(Saved data entries)
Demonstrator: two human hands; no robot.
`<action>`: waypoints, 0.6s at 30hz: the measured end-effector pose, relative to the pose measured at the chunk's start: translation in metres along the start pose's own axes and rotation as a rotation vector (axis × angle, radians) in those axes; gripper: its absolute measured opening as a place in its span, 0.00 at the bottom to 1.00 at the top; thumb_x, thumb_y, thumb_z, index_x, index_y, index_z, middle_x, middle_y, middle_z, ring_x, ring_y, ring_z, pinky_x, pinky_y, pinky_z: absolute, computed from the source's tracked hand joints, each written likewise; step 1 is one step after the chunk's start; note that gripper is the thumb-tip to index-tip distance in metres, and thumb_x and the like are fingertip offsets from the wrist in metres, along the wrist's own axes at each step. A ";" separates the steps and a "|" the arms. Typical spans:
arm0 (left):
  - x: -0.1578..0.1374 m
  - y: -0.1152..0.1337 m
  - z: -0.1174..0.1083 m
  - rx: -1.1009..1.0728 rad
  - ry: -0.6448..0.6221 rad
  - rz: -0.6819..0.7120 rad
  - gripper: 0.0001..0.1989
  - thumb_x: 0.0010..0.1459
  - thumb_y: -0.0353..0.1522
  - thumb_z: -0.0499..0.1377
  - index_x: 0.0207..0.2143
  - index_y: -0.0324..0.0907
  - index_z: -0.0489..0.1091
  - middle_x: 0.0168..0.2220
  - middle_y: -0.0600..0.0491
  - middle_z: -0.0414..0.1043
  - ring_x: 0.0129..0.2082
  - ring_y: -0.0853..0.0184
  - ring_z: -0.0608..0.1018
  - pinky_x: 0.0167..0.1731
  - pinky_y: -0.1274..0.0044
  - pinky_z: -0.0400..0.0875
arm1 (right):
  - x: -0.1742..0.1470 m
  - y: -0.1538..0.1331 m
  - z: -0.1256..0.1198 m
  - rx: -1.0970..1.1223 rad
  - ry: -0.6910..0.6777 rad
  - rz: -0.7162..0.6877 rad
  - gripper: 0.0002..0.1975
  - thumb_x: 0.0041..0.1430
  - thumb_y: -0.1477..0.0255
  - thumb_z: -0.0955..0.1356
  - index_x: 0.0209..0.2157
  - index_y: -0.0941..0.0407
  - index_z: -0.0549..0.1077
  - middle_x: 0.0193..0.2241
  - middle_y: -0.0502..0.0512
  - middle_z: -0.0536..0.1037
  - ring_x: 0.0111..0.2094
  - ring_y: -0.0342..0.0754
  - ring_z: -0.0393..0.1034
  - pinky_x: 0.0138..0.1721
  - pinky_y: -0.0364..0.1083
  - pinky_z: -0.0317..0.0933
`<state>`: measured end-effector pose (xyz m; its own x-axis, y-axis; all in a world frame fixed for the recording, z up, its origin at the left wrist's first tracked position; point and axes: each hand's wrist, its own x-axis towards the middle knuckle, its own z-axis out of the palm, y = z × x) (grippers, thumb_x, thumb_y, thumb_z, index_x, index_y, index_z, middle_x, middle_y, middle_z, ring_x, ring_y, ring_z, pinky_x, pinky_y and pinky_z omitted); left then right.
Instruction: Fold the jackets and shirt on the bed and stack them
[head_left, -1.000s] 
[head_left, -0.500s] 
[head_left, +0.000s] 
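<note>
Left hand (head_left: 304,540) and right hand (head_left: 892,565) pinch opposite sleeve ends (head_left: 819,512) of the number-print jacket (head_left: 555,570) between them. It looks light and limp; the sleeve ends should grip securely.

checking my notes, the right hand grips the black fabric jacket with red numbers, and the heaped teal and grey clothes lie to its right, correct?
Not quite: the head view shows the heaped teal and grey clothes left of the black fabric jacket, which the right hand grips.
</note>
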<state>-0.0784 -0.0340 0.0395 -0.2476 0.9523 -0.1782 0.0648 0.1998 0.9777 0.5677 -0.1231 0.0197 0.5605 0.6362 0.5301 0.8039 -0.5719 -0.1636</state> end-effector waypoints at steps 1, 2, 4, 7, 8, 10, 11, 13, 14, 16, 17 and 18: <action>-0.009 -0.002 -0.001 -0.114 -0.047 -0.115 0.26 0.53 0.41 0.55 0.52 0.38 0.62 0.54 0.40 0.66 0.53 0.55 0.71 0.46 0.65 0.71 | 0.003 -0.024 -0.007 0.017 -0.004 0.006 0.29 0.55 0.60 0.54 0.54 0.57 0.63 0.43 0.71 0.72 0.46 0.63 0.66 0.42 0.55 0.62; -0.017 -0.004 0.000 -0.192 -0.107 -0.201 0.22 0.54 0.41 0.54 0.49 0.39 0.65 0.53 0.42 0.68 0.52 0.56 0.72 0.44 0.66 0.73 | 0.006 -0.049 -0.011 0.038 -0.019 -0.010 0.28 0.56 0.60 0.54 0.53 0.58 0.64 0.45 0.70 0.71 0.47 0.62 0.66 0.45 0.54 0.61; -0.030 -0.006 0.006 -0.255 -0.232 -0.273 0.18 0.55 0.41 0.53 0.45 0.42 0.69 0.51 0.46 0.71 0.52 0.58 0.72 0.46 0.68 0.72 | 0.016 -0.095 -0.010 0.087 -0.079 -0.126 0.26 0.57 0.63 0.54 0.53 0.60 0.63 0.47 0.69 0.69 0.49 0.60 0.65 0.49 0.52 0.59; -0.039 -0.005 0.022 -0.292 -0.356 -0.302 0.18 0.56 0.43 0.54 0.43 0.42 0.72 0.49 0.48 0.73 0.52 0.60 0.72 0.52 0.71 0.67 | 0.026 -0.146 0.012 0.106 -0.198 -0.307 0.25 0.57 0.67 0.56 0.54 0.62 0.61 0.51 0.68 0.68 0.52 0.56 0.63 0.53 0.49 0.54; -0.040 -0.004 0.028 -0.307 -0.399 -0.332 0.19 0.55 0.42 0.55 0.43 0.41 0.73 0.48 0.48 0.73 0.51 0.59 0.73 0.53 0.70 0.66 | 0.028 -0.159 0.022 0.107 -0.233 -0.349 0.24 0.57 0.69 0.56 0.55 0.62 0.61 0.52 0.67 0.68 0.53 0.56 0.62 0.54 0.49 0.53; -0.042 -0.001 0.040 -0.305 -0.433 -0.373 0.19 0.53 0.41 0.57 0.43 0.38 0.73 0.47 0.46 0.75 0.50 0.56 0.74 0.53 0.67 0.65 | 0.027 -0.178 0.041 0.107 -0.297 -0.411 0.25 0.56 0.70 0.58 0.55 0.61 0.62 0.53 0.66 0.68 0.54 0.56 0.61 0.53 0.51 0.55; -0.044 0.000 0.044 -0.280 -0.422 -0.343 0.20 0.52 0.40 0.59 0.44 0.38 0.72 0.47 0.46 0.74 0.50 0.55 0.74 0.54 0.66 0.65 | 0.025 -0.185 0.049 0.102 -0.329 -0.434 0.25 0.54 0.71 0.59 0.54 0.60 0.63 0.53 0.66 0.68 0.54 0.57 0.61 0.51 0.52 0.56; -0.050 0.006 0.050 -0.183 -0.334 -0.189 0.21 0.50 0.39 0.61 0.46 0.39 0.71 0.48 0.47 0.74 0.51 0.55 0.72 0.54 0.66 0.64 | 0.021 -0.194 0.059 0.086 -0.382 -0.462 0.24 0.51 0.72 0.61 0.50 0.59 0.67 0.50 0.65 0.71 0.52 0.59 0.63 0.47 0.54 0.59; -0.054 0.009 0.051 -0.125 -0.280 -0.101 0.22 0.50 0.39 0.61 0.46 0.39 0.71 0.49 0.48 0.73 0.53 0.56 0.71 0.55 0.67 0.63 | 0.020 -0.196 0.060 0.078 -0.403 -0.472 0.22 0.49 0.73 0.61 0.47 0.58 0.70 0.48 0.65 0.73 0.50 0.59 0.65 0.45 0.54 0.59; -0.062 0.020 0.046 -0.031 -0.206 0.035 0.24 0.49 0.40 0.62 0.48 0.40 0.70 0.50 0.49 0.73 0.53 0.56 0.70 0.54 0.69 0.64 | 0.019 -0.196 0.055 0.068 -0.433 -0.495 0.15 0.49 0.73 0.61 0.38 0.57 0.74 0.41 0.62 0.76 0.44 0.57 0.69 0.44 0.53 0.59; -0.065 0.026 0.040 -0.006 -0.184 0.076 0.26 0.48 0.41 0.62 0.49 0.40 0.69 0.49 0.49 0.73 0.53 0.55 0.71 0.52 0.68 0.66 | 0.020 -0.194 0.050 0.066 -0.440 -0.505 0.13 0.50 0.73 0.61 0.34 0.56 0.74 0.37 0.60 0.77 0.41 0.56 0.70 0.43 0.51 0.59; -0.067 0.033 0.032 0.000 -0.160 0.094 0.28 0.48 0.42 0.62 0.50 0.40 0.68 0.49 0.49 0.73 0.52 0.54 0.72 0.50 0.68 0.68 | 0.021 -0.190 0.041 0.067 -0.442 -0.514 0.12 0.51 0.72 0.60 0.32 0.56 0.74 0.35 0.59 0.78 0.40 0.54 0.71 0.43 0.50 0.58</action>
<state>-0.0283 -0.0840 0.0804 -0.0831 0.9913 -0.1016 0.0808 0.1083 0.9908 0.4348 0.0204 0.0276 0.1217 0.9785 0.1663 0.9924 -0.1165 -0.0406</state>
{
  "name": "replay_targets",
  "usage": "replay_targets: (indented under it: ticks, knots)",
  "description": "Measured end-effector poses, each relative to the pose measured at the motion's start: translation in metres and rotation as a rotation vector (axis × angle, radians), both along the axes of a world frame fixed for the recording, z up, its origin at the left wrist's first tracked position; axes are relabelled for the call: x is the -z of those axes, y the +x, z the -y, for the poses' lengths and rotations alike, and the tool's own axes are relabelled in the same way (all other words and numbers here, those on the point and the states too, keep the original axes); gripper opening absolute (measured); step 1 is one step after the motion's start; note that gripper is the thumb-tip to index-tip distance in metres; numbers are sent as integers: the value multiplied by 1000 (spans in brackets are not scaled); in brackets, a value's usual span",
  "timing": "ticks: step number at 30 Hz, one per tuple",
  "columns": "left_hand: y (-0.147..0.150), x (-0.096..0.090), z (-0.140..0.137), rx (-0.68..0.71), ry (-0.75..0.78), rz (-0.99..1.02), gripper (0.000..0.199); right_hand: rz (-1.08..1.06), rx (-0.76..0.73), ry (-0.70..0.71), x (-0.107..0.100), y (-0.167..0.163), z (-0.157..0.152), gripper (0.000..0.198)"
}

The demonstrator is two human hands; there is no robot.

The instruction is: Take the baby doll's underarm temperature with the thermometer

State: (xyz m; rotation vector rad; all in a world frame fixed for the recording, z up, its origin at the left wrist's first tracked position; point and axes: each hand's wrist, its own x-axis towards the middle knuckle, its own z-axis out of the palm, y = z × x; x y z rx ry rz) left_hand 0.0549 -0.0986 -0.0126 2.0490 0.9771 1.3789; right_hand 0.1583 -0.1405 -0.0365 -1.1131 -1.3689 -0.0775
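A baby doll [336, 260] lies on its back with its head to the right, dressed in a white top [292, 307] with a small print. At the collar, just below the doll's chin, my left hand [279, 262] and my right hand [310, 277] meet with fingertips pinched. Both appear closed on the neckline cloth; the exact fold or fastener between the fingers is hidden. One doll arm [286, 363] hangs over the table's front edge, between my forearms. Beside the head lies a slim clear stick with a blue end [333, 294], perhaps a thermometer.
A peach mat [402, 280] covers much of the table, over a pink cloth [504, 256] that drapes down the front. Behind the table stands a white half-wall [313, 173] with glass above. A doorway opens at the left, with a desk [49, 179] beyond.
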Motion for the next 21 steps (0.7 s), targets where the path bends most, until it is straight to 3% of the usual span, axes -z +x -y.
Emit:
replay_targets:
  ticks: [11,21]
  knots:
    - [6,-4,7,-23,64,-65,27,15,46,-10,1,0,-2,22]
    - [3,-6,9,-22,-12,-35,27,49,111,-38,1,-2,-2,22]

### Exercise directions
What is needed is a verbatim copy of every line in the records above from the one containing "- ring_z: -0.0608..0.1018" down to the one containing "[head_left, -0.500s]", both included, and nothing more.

### Output
  - ring_z: -0.0608..0.1018
  - pinky_x: 0.0167..0.1731
  - pinky_y: -0.1274..0.0044
  - pinky_z: -0.0400..0.0875
arm1 (right):
  - x: -0.1742..0.1470 m
  - y: -0.1538..0.1331 m
  - z: -0.1256..0.1198 m
  - rx: -1.0970..1.1223 rad
  - ry: -0.6910..0.6777 rad
  - rz: -0.7162..0.6877 rad
  - gripper: 0.0002..0.1975
  - thumb_x: 0.0041..0.1430
  - thumb_y: -0.1477..0.0255
  - thumb_z: -0.0955..0.1356
  - index_x: 0.0209..0.2157
  - index_y: -0.0941..0.0407
  - index_z: -0.0549..0.1077
  - middle_x: 0.0193..0.2241
  - middle_y: -0.0502..0.0512
  - middle_z: -0.0536..0.1037
  - ring_x: 0.0111..0.2094
  - ring_y: -0.0342..0.0754
  - ring_z: -0.0393..0.1034
  - pinky_x: 0.0138..0.1721
  - pinky_y: -0.0364..0.1083
  - pinky_z: -0.0317..0.0933
`<state>`: measured end-effector pose (xyz m; its own x-axis, y-axis; all in a world frame fixed for the recording, z up, its origin at the left wrist's first tracked position; point and axes: each hand's wrist, its own x-axis towards the middle knuckle, its own z-axis out of the palm, y = z × x) (grippers, thumb_x, thumb_y, thumb_z, index_x, index_y, index_z, middle_x, middle_y, middle_z, ring_x, ring_y, ring_z, pinky_x, pinky_y and pinky_z omitted); left then right.
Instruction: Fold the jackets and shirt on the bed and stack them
[head_left, -1.000s] 
[head_left, -0.500s] 

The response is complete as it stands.